Shh, don't tell anyone.
"Does it feel different to be married?" for the first few weeks I would roll my eyes at this. Kyle and I had been together for over 11 years when we got married, and had lived together for almost eight of those years. So how could being married be different?
It isn't, not really. I honestly feel that after every major event in my life, something becomes more apparent, and when I am able to recognize it, I start to change. Back in 2003 when I moved to Yipsilanti, MI to start school, I decided to get an apartment with Brian (Kyle's twin) because we would be going to the same school, and the apartments were hundreds of dollars cheaper. Little did I know that it was a requirement for freshmen at Eastern Michigan University to live on campus. I changed my status to 'commuter', thinking that I had found a way around the system, only to have my student loans cut in half. Long story short, I ended up back in my parents house by December, and enrolled in community college. Did I feel any different as a college student? Yes. I felt like a big fat failure.
A year and a half later, I am doing OK. I have a job, and am in school. Not really loving either of them, but living. Kyle and I decide to get our own apartment together. This time I am confident. Kyle and I split all of the bills in half, I took boring classes, I worked at a job I hated. But I had Kyle, my cats, and my own space. I also went into credit card debt trying to pay for my classes (what are student loans even?), and I gained a lot of weight by eating fast food. What is cooking? Did I feel any different having my own apartment? Limited freedom I guess, not really sure if it was worth it.

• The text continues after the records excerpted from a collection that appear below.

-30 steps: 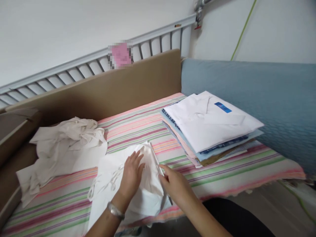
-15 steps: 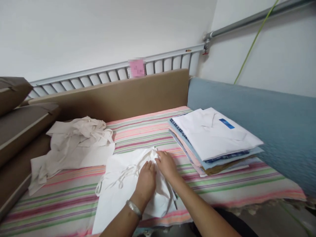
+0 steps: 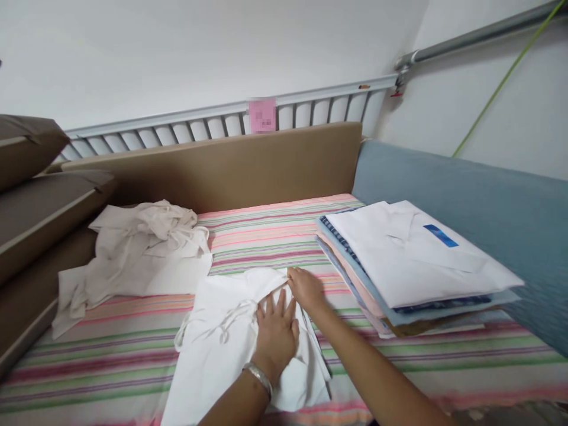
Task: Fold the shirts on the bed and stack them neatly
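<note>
A white cloth drawstring bag [image 3: 208, 361] lies flat in front of me, its loose cords spread over the upper left part. My left hand [image 3: 277, 334], with a silver bracelet at the wrist, presses on the cloth with fingers spread. At the top right corner, my right hand [image 3: 305, 289] has its fingers closed on the bag's edge. Beneath the left palm the fabric is rumpled. To the left lies a crumpled heap of similar off-white cloth bags [image 3: 142, 254].
A stack of folded shirts [image 3: 417, 254], white on top with a blue label, sits at the right on the striped bedspread [image 3: 257, 236]. Brown cushions [image 3: 53, 201] rise at the left. Behind are a brown panel [image 3: 248, 163] and a radiator; a blue panel [image 3: 444, 177] borders the right.
My left hand has gone from fingers held together to spread flat on the bag. My right hand still grips the corner. The view has shifted slightly.
</note>
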Available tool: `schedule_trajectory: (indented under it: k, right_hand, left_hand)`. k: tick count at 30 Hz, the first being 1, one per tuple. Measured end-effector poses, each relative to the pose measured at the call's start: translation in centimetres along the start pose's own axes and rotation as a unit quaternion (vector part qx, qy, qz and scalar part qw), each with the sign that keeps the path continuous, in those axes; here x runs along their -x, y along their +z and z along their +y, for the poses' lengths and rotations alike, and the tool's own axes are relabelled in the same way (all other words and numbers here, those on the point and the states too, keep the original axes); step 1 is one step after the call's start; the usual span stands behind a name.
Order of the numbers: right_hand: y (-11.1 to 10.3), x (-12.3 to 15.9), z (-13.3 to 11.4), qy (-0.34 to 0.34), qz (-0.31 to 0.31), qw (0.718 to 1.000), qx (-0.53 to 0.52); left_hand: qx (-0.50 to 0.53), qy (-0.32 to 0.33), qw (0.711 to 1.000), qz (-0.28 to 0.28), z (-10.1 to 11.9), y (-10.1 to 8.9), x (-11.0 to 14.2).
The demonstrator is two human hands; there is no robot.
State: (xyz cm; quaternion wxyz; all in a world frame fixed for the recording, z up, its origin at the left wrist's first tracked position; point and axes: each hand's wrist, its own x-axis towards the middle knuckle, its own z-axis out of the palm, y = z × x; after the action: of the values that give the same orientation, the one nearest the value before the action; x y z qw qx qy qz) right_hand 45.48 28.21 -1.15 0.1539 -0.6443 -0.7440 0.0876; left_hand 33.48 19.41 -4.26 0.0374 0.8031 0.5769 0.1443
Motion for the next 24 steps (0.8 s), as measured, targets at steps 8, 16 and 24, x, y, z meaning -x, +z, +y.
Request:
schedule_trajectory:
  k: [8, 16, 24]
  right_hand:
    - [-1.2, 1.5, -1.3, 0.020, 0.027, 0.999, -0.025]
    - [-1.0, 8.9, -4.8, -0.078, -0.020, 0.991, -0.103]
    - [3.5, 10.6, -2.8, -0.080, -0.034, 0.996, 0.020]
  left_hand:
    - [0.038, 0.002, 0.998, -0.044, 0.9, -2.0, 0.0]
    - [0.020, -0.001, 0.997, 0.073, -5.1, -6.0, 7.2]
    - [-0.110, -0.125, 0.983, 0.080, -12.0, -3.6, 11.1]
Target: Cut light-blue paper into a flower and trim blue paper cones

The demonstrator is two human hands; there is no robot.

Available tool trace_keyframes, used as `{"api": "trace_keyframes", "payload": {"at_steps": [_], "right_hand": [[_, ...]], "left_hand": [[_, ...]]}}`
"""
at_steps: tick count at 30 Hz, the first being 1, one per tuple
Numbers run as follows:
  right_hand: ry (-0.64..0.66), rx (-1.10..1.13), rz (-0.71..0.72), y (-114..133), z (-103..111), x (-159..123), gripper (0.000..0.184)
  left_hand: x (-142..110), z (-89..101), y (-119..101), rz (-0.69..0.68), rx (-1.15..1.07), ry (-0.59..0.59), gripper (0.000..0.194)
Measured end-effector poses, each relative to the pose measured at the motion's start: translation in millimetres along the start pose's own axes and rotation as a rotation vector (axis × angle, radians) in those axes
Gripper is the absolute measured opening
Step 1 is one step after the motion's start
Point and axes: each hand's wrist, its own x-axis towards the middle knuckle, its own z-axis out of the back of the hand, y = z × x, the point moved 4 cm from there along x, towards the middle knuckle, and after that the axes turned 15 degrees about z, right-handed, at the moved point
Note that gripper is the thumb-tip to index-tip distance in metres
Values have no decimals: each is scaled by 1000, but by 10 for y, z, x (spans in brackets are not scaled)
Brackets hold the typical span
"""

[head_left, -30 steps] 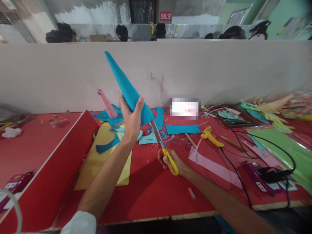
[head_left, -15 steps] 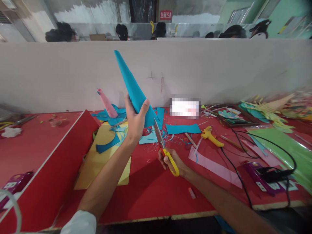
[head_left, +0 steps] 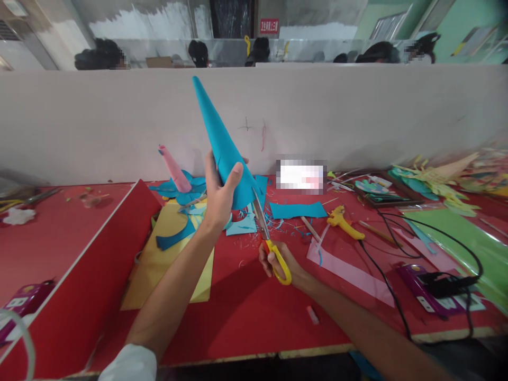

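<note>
My left hand [head_left: 219, 197] is wrapped round the wide end of a tall blue paper cone [head_left: 220, 138], held up above the red table [head_left: 246, 312] with its tip pointing up and left. My right hand [head_left: 280, 260] grips the yellow handles of a pair of scissors [head_left: 268, 239]. The scissor blades reach up to the cone's lower edge, by its right side. Blue paper scraps [head_left: 254, 225] lie on the table under the cone.
A yellow sheet [head_left: 174, 254] with a blue strip lies left of centre, beside a raised red board [head_left: 99, 275]. A pink cone [head_left: 174, 169] stands behind. A yellow glue gun [head_left: 344, 222], black cables [head_left: 397, 248], purple devices [head_left: 424, 288] and a green sheet [head_left: 468, 248] fill the right. A white partition [head_left: 357, 116] backs the table.
My left hand has swung the cone to the right and more upright. The scissors have followed slightly to the right, staying at the cone's lower edge.
</note>
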Motion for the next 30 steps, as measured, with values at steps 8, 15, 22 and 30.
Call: {"api": "trace_keyframes", "payload": {"at_steps": [8,15,22,30], "right_hand": [[157,-102,110,229,-105,28,78],[134,-119,123,207,-72,5,75],[51,-73,71,246,-55,15,75],[-40,-14,-36,72,-3,6,61]], "left_hand": [[16,82,14,-62,56,-125,68],[54,132,0,-130,157,-184,71],[-13,56,15,-110,184,-170,76],[-28,44,7,-148,184,-170,68]]}}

Fast-forward to 2010 and I am enrolled at Oakland, Kyle and I have a house, Louie, and are planning a wedding. Did I feel any different? Yes, I was overwhelmed. But, I was starting to feel happy.
Come October of 2012, I thought I would be completely happy. I was done with school, the wedding was over and done with, we could finally focus on our house! I felt relieved.

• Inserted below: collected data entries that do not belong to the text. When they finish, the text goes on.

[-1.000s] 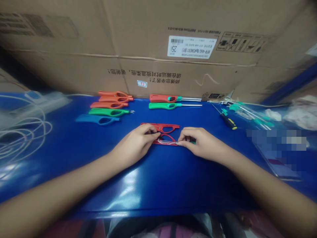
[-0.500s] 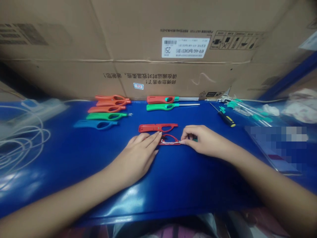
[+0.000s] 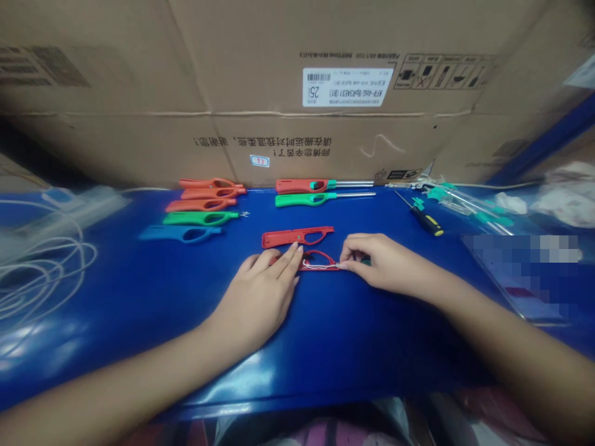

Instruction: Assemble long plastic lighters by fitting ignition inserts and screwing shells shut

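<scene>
A red lighter shell half (image 3: 328, 255) lies on the blue table, with thin white wires (image 3: 318, 267) along its lower edge. My left hand (image 3: 263, 291) rests flat over the shell's left part, fingers stretched out and pressing on it, so that end is hidden. At the right end, my right hand (image 3: 367, 260) pinches the tip of the wires between thumb and forefinger. A bit of green shows under its curled fingers; what it is I cannot tell. Just behind lies a second red shell half (image 3: 281, 238), its inside up.
Orange, green and blue lighter handles (image 3: 181, 233) lie at back left. Two lighters with metal tubes (image 3: 307, 199) lie behind the shells. To the right are a screwdriver (image 3: 427, 223) and bagged green-ended tubes (image 3: 488, 210). Coiled white cable (image 3: 46, 272) sits left; a cardboard box (image 3: 260, 74) stands behind.
My left hand has gone from a pinch at the shell to lying flat across it, baring the rear half. My right hand keeps its pinch at the wire tip.
</scene>
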Action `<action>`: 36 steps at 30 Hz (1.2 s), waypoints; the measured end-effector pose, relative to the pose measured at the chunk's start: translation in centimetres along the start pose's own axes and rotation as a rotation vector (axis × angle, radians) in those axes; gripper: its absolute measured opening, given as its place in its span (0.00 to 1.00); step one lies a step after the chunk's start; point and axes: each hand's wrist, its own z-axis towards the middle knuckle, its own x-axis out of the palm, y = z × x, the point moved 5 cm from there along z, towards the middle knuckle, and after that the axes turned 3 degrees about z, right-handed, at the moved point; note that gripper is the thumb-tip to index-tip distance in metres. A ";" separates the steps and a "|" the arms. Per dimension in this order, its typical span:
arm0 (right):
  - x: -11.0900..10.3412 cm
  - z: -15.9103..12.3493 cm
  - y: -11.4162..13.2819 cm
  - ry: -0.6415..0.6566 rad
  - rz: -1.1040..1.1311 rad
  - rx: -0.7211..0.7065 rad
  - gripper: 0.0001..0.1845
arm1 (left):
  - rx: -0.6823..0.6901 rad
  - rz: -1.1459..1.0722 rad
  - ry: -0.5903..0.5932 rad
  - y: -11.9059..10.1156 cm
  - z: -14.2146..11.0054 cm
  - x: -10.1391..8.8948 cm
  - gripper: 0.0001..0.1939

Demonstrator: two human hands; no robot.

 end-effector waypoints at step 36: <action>2.8 -0.2 3.1 -0.082 -0.001 -0.156 0.04 | -0.138 -0.838 -0.299 2.7 1.2 -0.5 0.06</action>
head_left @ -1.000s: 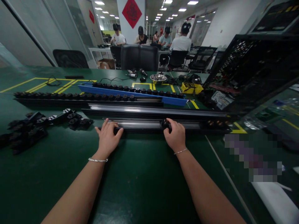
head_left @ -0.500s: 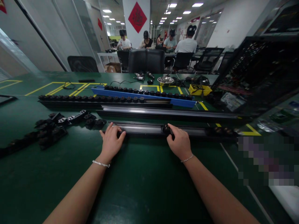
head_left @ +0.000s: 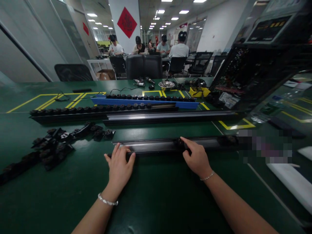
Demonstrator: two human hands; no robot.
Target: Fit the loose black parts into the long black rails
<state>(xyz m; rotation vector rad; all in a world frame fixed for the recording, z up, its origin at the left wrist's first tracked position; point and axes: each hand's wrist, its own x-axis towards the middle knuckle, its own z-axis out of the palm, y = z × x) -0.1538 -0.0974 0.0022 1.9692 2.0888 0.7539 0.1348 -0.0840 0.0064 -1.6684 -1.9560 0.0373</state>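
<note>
A long black metal channel [head_left: 151, 147] with a shiny inner face lies crosswise in front of me. My left hand [head_left: 121, 164] grips its left end, fingers over the top and thumb at the near edge. In the channel, right of its middle, sits a small black module [head_left: 180, 142]. My right hand [head_left: 197, 157] has its index finger on this module and its thumb bent at the near edge; the hand partly hides it. Farther right in the channel are more dark modules [head_left: 229, 140], too dim to count.
Loose black modules [head_left: 59, 149] lie heaped at left. Behind are another black channel [head_left: 170, 117], a module-filled black strip [head_left: 60, 113] and a blue strip [head_left: 146, 102]. A metal bowl [head_left: 166, 85], yellow box [head_left: 200, 92], bottle [head_left: 264, 110] and open computer case [head_left: 258, 65] stand farther off.
My view has turned to the right. The channel lies nearer to me, with both hands still on it. Under my right hand the module sits slightly farther right along the channel.
</note>
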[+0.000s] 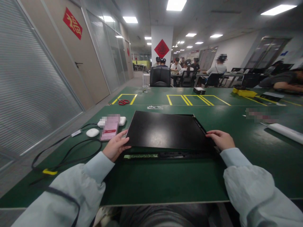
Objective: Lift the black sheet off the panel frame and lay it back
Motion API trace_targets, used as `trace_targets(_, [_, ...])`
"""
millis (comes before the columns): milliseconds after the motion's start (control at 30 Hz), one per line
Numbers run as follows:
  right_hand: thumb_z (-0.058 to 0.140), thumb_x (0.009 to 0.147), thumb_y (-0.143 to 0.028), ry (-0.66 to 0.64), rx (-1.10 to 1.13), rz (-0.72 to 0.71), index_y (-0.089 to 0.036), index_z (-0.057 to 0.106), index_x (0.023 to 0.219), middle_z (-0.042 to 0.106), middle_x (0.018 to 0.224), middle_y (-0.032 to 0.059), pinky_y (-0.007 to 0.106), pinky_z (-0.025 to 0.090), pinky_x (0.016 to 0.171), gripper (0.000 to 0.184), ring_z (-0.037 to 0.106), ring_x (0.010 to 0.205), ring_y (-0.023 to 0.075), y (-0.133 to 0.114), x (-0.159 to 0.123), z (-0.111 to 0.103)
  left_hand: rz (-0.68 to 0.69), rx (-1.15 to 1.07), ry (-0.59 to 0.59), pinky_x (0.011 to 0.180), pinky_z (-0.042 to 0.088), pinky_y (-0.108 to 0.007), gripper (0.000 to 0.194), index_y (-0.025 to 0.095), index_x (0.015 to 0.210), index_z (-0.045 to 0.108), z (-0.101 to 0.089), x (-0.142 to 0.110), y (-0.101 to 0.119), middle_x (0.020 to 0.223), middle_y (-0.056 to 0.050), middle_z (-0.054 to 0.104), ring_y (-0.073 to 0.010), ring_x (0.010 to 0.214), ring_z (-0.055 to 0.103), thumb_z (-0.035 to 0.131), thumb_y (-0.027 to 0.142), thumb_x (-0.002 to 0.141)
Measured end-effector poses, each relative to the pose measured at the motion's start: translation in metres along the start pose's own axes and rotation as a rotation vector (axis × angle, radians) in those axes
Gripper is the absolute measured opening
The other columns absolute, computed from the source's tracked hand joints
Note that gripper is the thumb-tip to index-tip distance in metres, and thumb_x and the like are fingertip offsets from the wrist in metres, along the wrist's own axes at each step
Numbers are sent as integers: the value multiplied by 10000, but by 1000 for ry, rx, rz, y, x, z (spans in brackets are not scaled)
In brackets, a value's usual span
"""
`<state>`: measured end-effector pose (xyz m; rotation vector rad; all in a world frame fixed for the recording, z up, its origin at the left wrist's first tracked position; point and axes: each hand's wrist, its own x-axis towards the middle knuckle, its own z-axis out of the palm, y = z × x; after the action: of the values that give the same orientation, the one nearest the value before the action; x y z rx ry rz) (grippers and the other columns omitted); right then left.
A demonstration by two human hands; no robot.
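Observation:
A flat black panel [163, 130], like a display screen, is held slightly tilted over the table. My left hand [115, 145] is closed on its left edge, thumb on top and fingers beneath. My right hand [221, 139] pinches at the right edge, where the panel meets a dark frame [200, 124]; which of the two the fingertips grip is hard to make out. Below the panel's near edge lies a long black strip of the frame with a green circuit board [141, 156] in its left part. The panel hides most of the frame.
A phone [110, 127], a white earbud case [92, 132] and a black strap [68, 154] lie left on the green table [170, 186]. Red scissors [123, 102] sit farther back. A white tube-like object [287, 133] is at right. People sit beyond.

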<state>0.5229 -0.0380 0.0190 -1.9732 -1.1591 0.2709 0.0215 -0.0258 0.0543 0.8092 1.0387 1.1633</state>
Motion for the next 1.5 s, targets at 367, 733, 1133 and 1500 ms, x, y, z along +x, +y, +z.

Then Kyle was rushing around trying to get caught up in his classes. By being in school and working, his schedule was different than mine. Also, we had more family obligations to attend to. With Kyle being so busy with work and school, I was left with all of the household duties and it finally sunk in just how much larger our house is compared to our old apartment.

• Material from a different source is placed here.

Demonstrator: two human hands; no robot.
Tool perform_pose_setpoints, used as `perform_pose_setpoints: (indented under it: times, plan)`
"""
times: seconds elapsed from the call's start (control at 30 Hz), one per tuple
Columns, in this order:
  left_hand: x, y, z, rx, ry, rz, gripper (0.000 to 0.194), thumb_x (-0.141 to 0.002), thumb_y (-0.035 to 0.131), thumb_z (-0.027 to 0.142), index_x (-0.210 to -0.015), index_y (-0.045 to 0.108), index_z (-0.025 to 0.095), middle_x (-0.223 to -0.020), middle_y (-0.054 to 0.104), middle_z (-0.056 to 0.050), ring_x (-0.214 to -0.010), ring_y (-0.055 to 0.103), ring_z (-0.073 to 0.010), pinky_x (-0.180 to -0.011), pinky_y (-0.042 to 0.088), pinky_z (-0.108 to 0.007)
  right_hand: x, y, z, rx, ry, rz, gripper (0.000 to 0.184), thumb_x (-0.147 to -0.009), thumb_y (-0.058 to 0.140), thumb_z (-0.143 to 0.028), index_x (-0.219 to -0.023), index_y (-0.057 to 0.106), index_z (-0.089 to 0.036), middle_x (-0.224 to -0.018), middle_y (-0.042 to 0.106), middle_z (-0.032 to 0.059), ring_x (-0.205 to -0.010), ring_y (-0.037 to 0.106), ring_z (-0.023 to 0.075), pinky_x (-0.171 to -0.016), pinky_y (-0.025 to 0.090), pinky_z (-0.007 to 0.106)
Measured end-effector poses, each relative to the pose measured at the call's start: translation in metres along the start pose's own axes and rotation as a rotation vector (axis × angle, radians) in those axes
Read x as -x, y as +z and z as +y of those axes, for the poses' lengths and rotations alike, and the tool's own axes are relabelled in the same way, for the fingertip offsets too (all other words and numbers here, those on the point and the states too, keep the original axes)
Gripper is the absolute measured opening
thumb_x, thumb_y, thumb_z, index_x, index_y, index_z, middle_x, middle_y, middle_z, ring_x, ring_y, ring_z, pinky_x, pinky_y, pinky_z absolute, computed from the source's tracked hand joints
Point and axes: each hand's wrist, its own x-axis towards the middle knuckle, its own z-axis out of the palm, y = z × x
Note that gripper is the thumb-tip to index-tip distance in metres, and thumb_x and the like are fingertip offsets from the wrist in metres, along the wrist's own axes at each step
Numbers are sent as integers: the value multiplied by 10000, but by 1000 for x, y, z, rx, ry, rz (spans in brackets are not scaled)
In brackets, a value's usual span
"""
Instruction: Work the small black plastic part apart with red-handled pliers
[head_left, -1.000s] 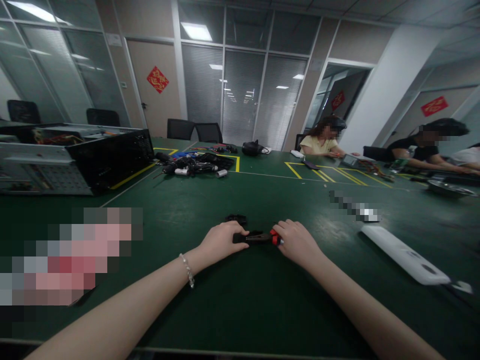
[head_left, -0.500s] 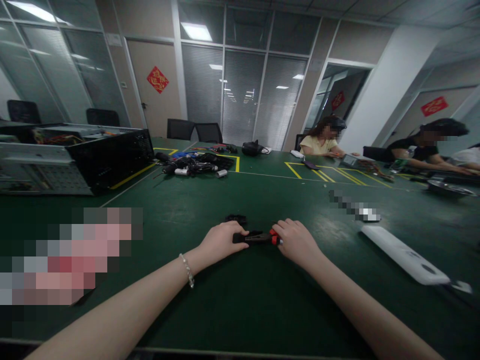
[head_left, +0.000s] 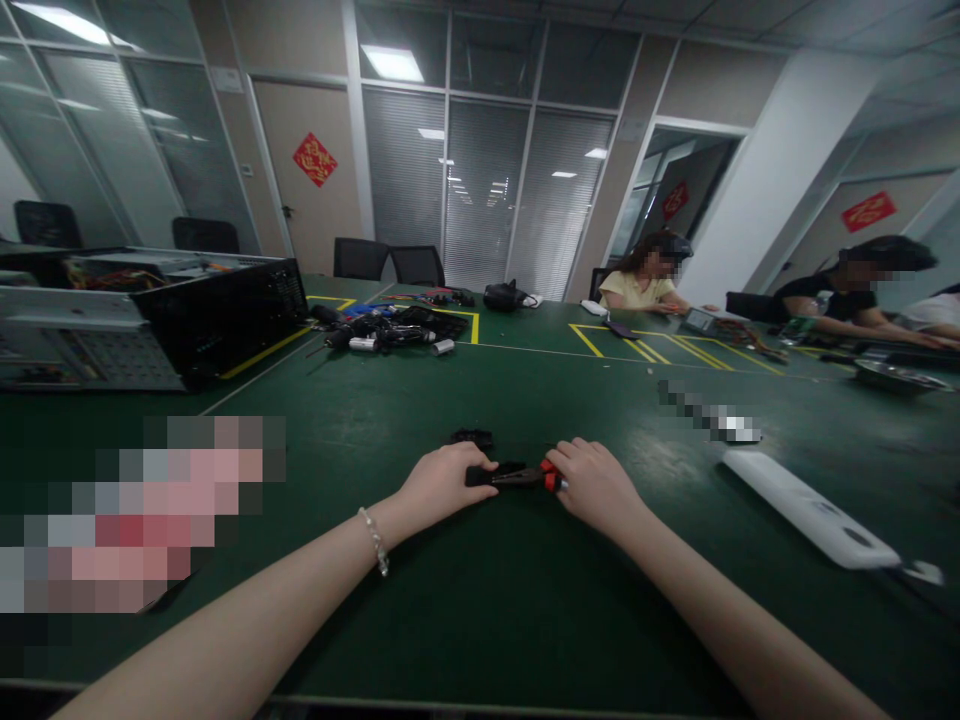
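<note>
My right hand (head_left: 596, 484) is closed round the red handles of a pair of pliers (head_left: 529, 478), whose dark jaws point left. A small black part (head_left: 480, 476) is pinched between the thumb and fingers of my left hand (head_left: 442, 482); its exact kind cannot be made out. The jaws meet or overlap this part, but whether they bite on it is too dark to tell. Just behind my left hand another small black piece (head_left: 474, 438) lies on the green table (head_left: 510, 620). My left wrist wears a beaded bracelet (head_left: 375, 542).
An open computer case (head_left: 240, 310) stands at the left. Cables and small parts (head_left: 397, 328) are heaped at the back. A white power strip (head_left: 810, 508) lies to the right, near a metal bowl (head_left: 900, 376). Two people sit working at the far right. Blurred patches hide some items.
</note>
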Motion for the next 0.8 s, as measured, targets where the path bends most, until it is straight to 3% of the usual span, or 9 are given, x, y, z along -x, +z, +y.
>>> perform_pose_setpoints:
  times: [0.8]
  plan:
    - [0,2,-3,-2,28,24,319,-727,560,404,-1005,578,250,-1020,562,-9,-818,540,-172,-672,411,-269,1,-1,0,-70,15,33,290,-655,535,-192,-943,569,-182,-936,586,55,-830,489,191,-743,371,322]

Where are we now? Kyle is still working and going to school. Because I have to be at work earlier than him, our schedules are still very different. Our house is still the same size, and we still have family obligations. Life is still very overwhelming at times.
So what is different? Just like with the previous events in my life, I learned to become more independent. I know that it sounds strange, you get married, you are supposed to be a team, you have each other, and that is all very true. But sometimes, it all comes back to if you want something done right, you have to do it yourself.
I didn't like my classes, so I changed my major and forced myself to do better. I hated my job, so I quit and found another. I hated the next job, stuck it out until something better came along. I hated how I looked, so I lost weight. I hated having credit card debt, so I bought things second-hand and learned how to cook. I wanted us to have our own garden and our own space to personalize, so we bought a house. We wanted to be married, so we got married. No matter how much I don't want to do a load of laundry, or clean the bathroom, I still do it. I get exhausted, I get frustrated, but I know that I need to do these things, as much as I wish for a house elf to appear to give me a hand, it is on me. Same thing for Kyle, if he wants to pass his class, he has to stay up late and finish his paper. We still support each other, we are still there for each other. Sometimes I fall asleep at 8pm because I am just worn out, and Kyle is stuck washing underwear after he gets done with a closing shift. Or we just go commando ;)
I guess what I am saying is that I had assumed that at this point in my life, things would be easier. Sometimes they are, sometimes they are not. We are still learning, and growing. We are still dealing with all of the shit we get ourselves into, and as much as we drive each other crazy at times, we still love each other. So I guess it does feel different, but people change, adapt, and grow throughout their lives. So we will probably feel different next year, and the years to come. But, it is a good different, a happy different.